> Work instructions
Set down, please, exactly the lines below that run from the line with "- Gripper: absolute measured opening" to the line with "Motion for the", both lines included.

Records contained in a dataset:

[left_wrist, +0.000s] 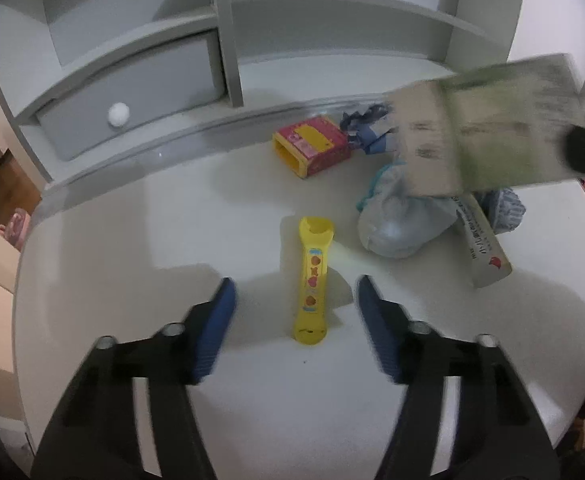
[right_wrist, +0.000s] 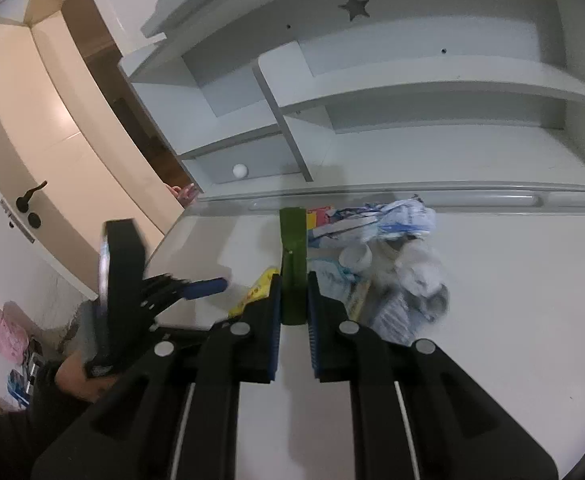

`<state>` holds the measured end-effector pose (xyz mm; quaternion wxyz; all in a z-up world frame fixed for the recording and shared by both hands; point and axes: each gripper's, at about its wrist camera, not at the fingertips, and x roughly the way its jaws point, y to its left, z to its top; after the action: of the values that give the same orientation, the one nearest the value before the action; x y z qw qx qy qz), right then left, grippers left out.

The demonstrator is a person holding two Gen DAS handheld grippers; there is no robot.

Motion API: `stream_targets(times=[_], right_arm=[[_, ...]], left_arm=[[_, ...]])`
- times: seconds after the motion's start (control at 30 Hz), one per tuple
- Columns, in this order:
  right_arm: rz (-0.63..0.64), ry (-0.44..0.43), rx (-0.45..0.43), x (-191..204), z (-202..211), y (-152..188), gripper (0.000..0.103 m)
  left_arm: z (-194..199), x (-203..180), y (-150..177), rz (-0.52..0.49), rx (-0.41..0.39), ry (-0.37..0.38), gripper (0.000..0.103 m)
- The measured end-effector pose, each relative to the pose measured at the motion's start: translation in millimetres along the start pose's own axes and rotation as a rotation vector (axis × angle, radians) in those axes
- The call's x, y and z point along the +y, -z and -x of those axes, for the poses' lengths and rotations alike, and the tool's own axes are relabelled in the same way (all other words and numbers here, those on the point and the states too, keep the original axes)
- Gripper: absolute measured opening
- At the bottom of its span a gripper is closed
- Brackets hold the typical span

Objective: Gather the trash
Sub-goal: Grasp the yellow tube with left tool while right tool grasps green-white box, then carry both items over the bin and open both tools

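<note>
Between the spread fingers of our left claw point(left_wrist: 295, 300) a yellow plastic wrapper point(left_wrist: 311, 285) is lying flat on the white counter point(left_wrist: 132, 220), its long axis running straight away from us. Our right claw point(right_wrist: 292, 300) is pinching a flat green carton point(right_wrist: 293, 264) above the crumpled trash.

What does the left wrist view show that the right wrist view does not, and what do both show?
Only the left wrist view: the open left claw above the whole yellow opener, the red box with its open end, and the broad face of the green carton.

Only the right wrist view: the right claw shut on that carton, seen edge-on, a door handle, and a star on the shelf back.

Both: the white desk, the drawer knob, and the crumpled wrappers.
</note>
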<state>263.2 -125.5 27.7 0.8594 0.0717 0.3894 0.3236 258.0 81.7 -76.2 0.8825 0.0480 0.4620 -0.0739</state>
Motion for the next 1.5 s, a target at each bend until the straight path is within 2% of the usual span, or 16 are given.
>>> stream_targets(times=[0.07,0.1,0.13,0.33,0.47,0.57,0.67,0.87,0.97,1.07,1.23,1.33,1.4,1.5], right_arm=[[0.004,0.011,-0.014,-3.3,17.6,7.8,0.012],[0.007,0.019,-0.020,-5.8,21.0,9.6,0.012],[0.011,0.031,-0.030,-8.3,29.5,14.4,0.012],[-0.007,0.149,-0.105,-42.9,111.7,61.8,0.012],[-0.080,0.271,-0.154,-79.5,175.9,106.8,0.012],[-0.150,0.361,-0.189,-104.4,224.4,144.3,0.012],[-0.259,0.475,-0.243,-135.3,285.4,196.2,0.012],[-0.477,0.665,-0.291,-189.4,366.9,298.5,0.012],[-0.599,0.729,-0.291,-215.0,393.1,353.4,0.012],[-0.704,0.782,-0.273,-235.9,408.3,405.4,0.012],[-0.857,0.814,-0.226,-265.5,415.7,484.2,0.012],[-0.937,0.813,-0.194,-280.9,410.7,521.5,0.012],[-0.989,0.804,-0.180,-288.1,406.4,543.1,0.012],[-1.049,0.786,-0.172,-293.6,404.2,570.8,0.012]], left_arm=[[0.0,-2.4,0.0,-0.016,-0.007,-0.008,0.045],[0.6,-3.0,-0.1,-0.015,-0.008,-0.013,0.032],[1.7,-2.7,-0.1,-0.013,-0.005,-0.014,0.014],[31.6,-14.5,8.1,0.002,-0.040,-0.012,0.012],[65.2,-50.1,12.1,-0.041,-0.106,0.034,0.012],[87.6,-109.4,15.3,-0.128,-0.150,0.126,0.012],[99.0,-170.7,13.6,-0.223,-0.169,0.218,0.012],[114.4,-331.8,22.1,-0.451,-0.183,0.469,0.012],[110.8,-416.3,38.9,-0.571,-0.146,0.611,0.012],[91.7,-502.8,67.3,-0.690,-0.048,0.742,0.012],[53.0,-599.5,118.5,-0.872,0.096,0.868,0.012],[23.4,-642.4,150.3,-0.978,0.161,0.874,0.012],[2.4,-664.6,167.4,-1.006,0.236,0.892,0.012],[-19.9,-687.0,189.6,-1.031,0.312,0.877,0.012]])
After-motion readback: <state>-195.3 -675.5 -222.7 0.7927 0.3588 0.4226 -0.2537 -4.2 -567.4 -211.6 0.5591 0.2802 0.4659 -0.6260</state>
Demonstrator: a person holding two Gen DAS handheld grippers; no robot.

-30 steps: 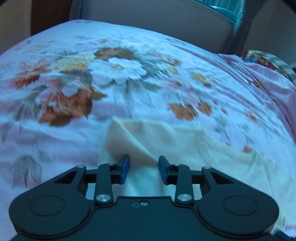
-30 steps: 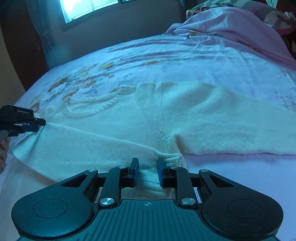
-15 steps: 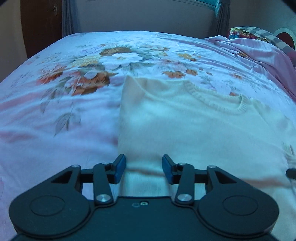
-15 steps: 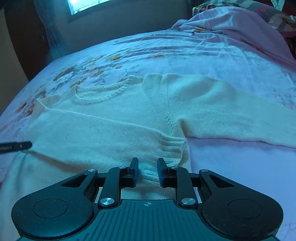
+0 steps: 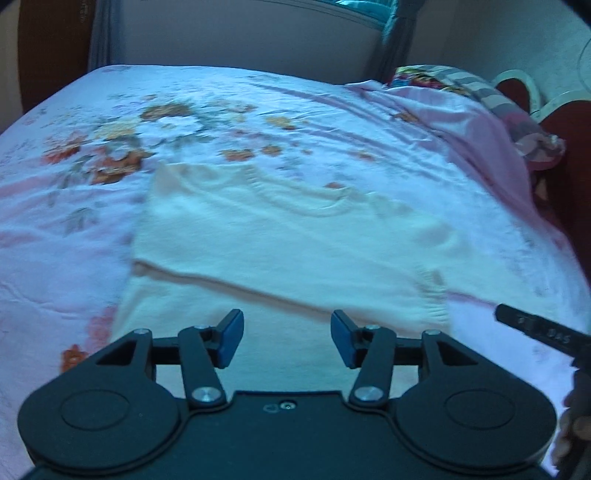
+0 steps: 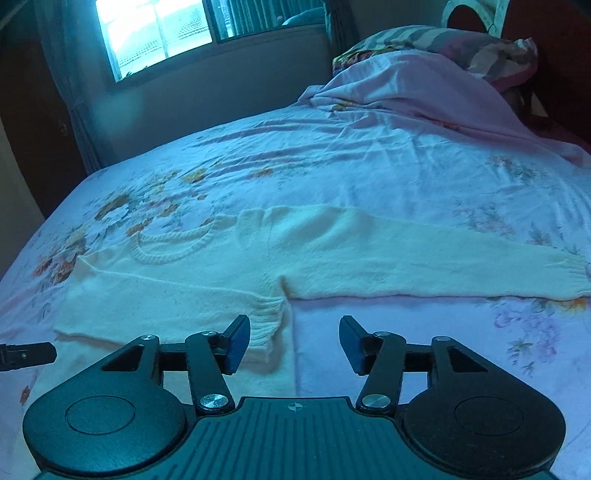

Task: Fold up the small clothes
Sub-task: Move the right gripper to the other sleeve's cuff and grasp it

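Observation:
A cream knitted sweater lies flat on the floral bedsheet, neckline toward the far side. One sleeve is folded across its body, its ribbed cuff near the sweater's side. The other sleeve stretches out to the right. My left gripper hovers above the sweater's near part, jaws opening, nothing between them. My right gripper hangs above the folded cuff and the sheet, jaws opening, also holding nothing. Each gripper's tip shows at the edge of the other view.
The bed carries a rumpled pink blanket and a patterned pillow at its head on the right. A window and a wall stand behind the bed. A dark headboard rises at the right.
Both grippers let go of the sweater, opened wider, lifted and drew back. The sleeve that was being carried now lies folded across the sweater's body.

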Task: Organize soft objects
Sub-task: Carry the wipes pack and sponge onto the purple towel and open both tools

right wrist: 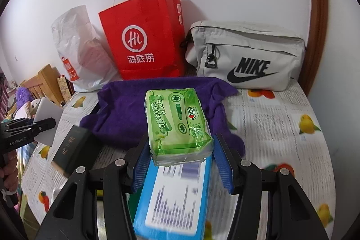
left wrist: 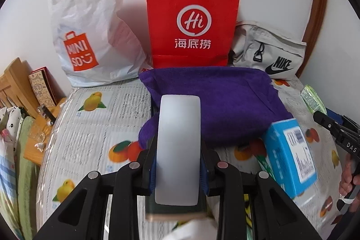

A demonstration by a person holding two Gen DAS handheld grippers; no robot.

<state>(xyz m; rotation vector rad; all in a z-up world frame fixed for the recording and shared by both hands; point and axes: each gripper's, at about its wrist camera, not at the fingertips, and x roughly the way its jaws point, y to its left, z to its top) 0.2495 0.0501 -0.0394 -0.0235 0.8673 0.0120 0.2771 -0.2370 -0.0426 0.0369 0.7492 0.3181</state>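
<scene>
A purple towel (left wrist: 216, 100) lies crumpled on the fruit-print table cover, in front of the red paper bag (left wrist: 193, 21); it also shows in the right wrist view (right wrist: 126, 109). My left gripper (left wrist: 177, 163) is shut on a pale white flat block (left wrist: 177, 145) held upright over the towel's near edge. My right gripper (right wrist: 180, 150) holds a green tissue pack (right wrist: 177, 120) between its blue pads, above a blue box (right wrist: 175, 201). The blue box (left wrist: 290, 154) and the right gripper (left wrist: 337, 132) show at the right of the left view.
A white Miniso plastic bag (left wrist: 90, 33) and a grey Nike pouch (right wrist: 245, 55) stand against the wall beside the red bag (right wrist: 144, 37). A dark booklet (right wrist: 72, 145) lies left of the towel. A wooden rack (left wrist: 15, 82) stands at the far left.
</scene>
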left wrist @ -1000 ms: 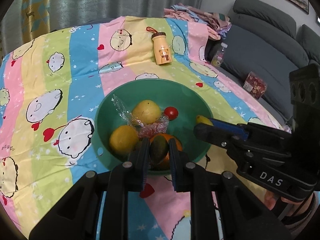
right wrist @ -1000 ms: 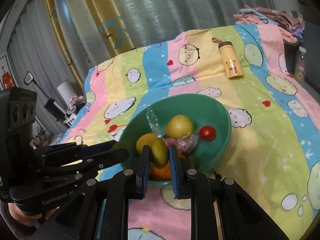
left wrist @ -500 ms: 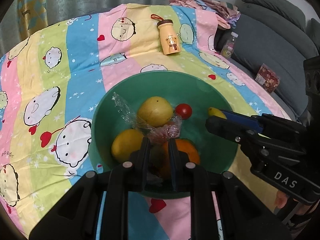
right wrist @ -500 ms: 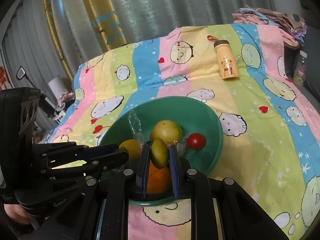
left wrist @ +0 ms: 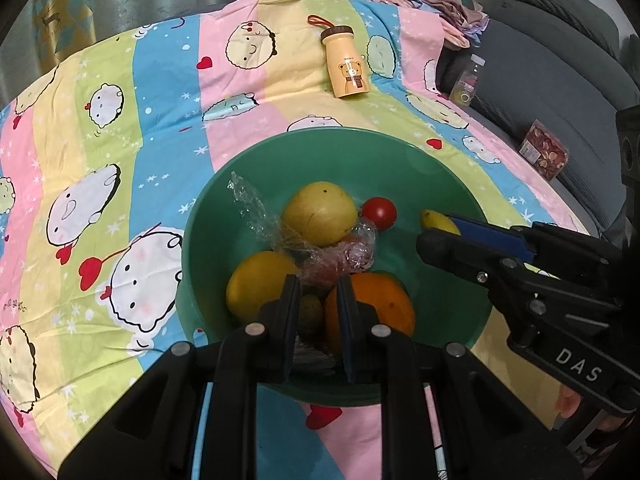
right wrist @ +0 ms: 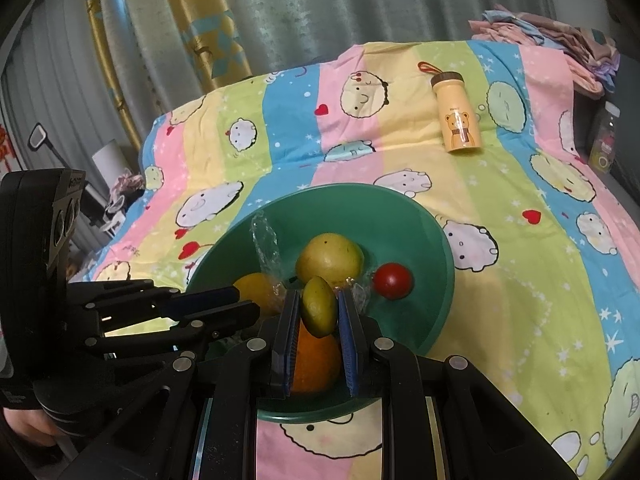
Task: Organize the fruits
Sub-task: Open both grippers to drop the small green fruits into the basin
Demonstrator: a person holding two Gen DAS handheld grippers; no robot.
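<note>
Right tool (right wrist: pixel 316 312) clenches a lime (right wrist: pixel 319 307) over the bowl (right wrist: pixel 434 240) at frame centre; lower, then release (left tool (left wrist: pixel 316 312) looks empty, slightly parted).

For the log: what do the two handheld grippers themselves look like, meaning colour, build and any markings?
Both are black plastic with linkage arms pinned by silver rivets. The fingers carry blue pads. The right gripper, seen from the left wrist, bears white "DAS" lettering. The left gripper, seen from the right wrist, has a boxy black module with round lenses. Bare skin shows at both grips; no sleeves visible.
</note>
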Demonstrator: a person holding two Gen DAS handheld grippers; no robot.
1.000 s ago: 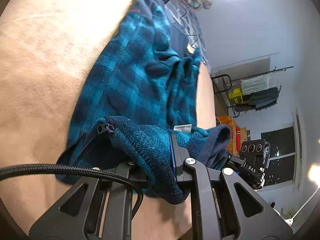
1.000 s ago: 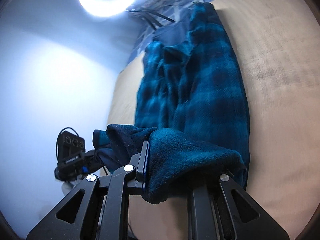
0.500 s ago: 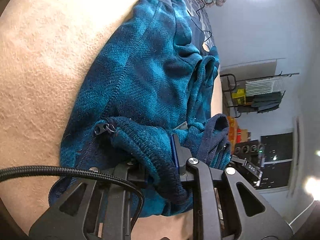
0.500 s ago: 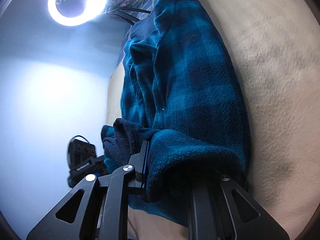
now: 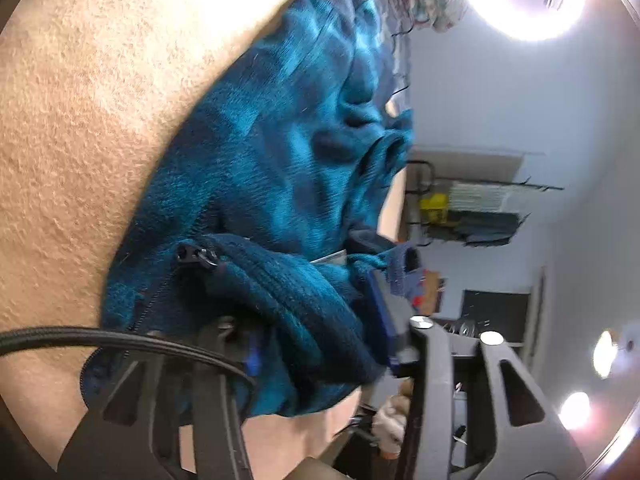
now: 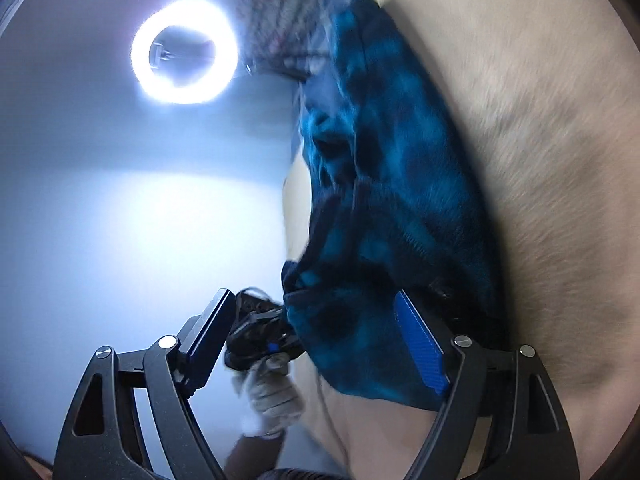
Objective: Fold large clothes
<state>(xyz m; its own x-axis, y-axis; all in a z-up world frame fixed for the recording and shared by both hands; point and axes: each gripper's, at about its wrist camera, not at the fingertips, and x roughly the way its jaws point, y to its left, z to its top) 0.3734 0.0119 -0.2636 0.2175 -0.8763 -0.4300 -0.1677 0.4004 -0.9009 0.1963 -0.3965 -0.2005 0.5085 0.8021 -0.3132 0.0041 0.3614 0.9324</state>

> Response box
- Gripper: absolute measured opening
- At the bottom of its span a gripper is closed
- Brackets hold the typical span

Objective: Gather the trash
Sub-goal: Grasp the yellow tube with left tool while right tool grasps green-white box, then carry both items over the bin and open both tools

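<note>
Between the spread fingers of our left claw point(left_wrist: 295, 300) a yellow plastic wrapper point(left_wrist: 311, 285) is lying flat on the white counter point(left_wrist: 132, 220), its long axis running straight away from us. Our right claw point(right_wrist: 292, 300) is pinching a flat green carton point(right_wrist: 293, 264) above the crumpled trash.

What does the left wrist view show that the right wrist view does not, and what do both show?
Only the left wrist view: the open left claw above the whole yellow opener, the red box with its open end, and the broad face of the green carton.

Only the right wrist view: the right claw shut on that carton, seen edge-on, a door handle, and a star on the shelf back.

Both: the white desk, the drawer knob, and the crumpled wrappers.
</note>
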<state>263.2 -125.5 27.7 0.8594 0.0717 0.3894 0.3236 258.0 81.7 -76.2 0.8825 0.0480 0.4620 -0.0739</state>
Motion for the next 1.5 s, a target at each bend until the straight path is within 2% of the usual span, or 16 are given.

The requested output is now complete.